In 2018, the EU established a standard legislative framework for data protection across the European Union with the General Data Protection Regulation (GDPR). One point of contention is the complexity of the requirements: Many organisations find it difficult to assess whether they are meeting all of the requirements or still need to resolve certain issues. Moreover, it isn't always easy for clients to see whether a company is working in compliance with the GDPR. This is particularly relevant in the B2B sector where companies are required to ensure that service providers also follow the data privacy regulations.

The "European Data Protection Seal“, an independent seal of quality, is intended to remedy both aspects.

Background and purpose of the European Data Protection Seal

The seal is a voluntary accreditation that certifies the legally compliant implementation of the GDPR following an independent audit. As such, it is intended to create transparency for clients and a competitive advantage for companies. The seal is awarded by specially accredited certification bodies that work in accordance with the criteria of the European Data Protection Board, the EU’s data protection authority.

Criteria and awarding procedure

In order for companies to receive the European Data Protection Seal, they must fulfil extensive and strict testing criteria. During the procedure, the certifying body examines all internal processes and measures related to the processing of personal data.

The checklist items include the data protection impact assessment, data protection-friendly default settings, or security measures such as encryption and access control. The bodies also evaluate the extent to which data subjects' rights are correctly taken into account, and review contracts with processors. The company must fully comply with all criteria.

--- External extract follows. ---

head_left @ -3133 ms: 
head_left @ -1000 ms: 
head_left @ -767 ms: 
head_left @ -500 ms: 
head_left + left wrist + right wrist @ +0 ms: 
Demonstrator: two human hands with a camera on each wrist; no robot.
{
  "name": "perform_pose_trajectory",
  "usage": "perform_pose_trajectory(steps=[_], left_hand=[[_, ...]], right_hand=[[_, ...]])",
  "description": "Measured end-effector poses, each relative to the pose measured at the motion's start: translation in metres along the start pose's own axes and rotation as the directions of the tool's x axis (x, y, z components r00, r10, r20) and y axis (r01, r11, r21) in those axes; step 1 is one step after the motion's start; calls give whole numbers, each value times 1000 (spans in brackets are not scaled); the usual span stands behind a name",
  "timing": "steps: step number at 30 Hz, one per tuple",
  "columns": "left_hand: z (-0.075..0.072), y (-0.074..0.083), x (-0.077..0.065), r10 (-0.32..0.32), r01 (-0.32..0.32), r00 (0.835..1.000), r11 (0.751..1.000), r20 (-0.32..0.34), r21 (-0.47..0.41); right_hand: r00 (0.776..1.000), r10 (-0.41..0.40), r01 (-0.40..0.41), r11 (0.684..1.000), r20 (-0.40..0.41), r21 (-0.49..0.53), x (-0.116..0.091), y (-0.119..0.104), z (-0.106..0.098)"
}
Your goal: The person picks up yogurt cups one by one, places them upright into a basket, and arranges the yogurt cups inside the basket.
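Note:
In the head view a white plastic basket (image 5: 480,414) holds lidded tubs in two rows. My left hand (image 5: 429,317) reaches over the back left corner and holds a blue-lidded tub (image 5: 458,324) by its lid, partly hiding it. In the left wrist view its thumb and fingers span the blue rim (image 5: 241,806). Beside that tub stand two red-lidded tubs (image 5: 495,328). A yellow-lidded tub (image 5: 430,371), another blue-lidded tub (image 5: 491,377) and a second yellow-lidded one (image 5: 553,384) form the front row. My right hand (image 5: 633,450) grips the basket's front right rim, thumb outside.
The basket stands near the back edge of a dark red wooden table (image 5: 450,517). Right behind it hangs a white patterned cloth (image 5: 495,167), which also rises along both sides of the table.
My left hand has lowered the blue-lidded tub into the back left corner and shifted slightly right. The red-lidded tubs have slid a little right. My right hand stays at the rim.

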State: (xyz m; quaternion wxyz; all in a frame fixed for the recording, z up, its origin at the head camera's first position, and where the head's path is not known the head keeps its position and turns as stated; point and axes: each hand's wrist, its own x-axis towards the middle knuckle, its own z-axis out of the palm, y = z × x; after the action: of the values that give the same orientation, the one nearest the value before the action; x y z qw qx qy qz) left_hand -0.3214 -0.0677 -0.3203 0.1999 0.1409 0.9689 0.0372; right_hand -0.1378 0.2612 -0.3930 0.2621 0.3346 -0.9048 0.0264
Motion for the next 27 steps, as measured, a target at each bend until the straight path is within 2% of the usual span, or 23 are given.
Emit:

The European Data Protection Seal is available for two different use cases:

  1. for data processors who process personal data on behalf of others
  2. for data controllers who directly define the purposes and means of data processing.

Prospects of European Data Protection Seal

The question remains as to whether the effort required to obtain the seal is actually worth it.

On the plus side, this independently awarded certificate can help foster transparency and trust in the relationship between clients and companies. Consumers and business clients can then rest assured that a given provider's products and services follow a high data protection standard.

For companies, certification offers the opportunity to test and optimise their data protection management and processes. In addition, independent confirmation of GDPR compliance can strengthen a company's reputation and secure competitive advantages.

Compared to purely national seals, the European Data Protection Seal is consistently recognised throughout the EU.

Criticism and challenges

Critically, certification alone does not guarantee continuous compliance. After all, certification evaluates a company's processes at a certain point in time. Following that, the organisation must continue to correctly implement the processes and respond to changes.

Furthermore, the seal, which is relatively unknown today, may be difficult for consumers to grasp. It will play an important role, especially in cases when responsible data processing is an essential decision criterion for or against a company.

Relevance for Switzerland

The European Data Protection Seal can also be interesting for companies in Switzerland. On the one hand, Swiss companies that process EU citizens' personal data are directly obliged to comply with the GDPR. In this case, certification can help to demonstrate compliance.

On the other hand, the revised Swiss Data Protection Act is also strongly oriented towards the GDPR. In most cases, therefore, companies that meet the criteria for the European Data Protection Seal will also amply satisfy the requirements of Swiss data protection law.

Closing words

Only time will tell whether the European Data Protection Seal can ultimately prevail over purely national solutions. The potential of an independent audit and certification is essentially positive. Companies, however, are bound to critically weigh up whether the effort and costs are worthwhile.